Unfortunately, Gossy crashed in the final dash when he was in the perfect position. Marcel Kittel took the stage.
The incident made headlines around the world. The GreenEDGE bus was on front pages everywhere, including the New York Times. Gerry Ryan was worried. He knew that unless the team won a stage or did something remarkable, the media would keep focusing on the bus crash.
Gerry always said that although this was a bike team and results mattered, we were also in the entertainment industry. Dan Jones had travelled with me on earlier Tours and made a couple of comical Detour films. Gerry saw the raw talent in this young bloke from Sale and brought him into the team. Dan had become the team’s videographer and unofficial psychologist. His Backstage Pass series was showing the world a side of cycling no one had seen before.
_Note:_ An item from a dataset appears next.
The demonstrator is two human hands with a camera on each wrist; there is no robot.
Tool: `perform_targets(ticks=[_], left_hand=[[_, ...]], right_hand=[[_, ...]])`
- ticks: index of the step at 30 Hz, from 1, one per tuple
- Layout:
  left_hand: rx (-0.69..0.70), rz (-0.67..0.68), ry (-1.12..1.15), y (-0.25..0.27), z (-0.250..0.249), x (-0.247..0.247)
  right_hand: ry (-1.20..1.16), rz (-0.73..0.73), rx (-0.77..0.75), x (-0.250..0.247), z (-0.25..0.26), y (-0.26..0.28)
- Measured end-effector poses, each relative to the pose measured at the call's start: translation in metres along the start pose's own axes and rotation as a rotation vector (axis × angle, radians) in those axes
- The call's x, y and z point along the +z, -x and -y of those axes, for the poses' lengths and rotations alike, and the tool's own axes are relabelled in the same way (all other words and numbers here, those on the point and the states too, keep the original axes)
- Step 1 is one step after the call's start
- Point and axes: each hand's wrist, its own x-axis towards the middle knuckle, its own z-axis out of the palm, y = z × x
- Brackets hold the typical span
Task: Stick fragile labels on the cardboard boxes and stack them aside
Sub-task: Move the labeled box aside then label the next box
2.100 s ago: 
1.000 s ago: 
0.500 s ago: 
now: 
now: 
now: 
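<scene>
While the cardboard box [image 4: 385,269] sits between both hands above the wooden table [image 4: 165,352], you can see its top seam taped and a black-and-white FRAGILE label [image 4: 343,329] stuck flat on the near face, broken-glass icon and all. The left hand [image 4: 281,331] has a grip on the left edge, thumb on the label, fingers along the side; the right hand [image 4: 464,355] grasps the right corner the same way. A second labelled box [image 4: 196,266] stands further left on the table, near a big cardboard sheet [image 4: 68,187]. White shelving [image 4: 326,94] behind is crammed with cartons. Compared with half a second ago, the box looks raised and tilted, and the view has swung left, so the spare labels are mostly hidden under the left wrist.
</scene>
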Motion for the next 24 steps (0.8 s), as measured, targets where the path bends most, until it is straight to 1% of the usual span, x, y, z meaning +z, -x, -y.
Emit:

Dan had released a music video the year before when Call Me Maybe went viral and pushed GreenEDGE to the top of YouTube. He was about to release another one featuring the team playing inflatable guitars to AC DC. They had ten thousand inflatable guitars ready to hand out along the route.
But Gerry put his foot down. “Dan, you can put that video on hold. We are not releasing it until the team wins a stage.”
He told the riders the next day, “As good as the publicity has been, if we do not win a stage we will only be remembered as passengers on the bus.”
The heat was on. Literally. The temperature was in the mid thirties and the air conditioning on the bus was broken. The riders were sweating on and off the bike.
But redemption was coming.
On day three, Simon Gerrans delivered the team’s first ever Tour de France stage win, beating Peter Sagan in a brilliant finish. The very next day the team won the team time trial in Nice, putting Gerro into the yellow jersey. A couple of days later he passed it to teammate Daryl Impey in one of the most selfless acts the sport has seen.
There was no question. Gerry Ryan’s GreenEDGE team had made the statement he wanted.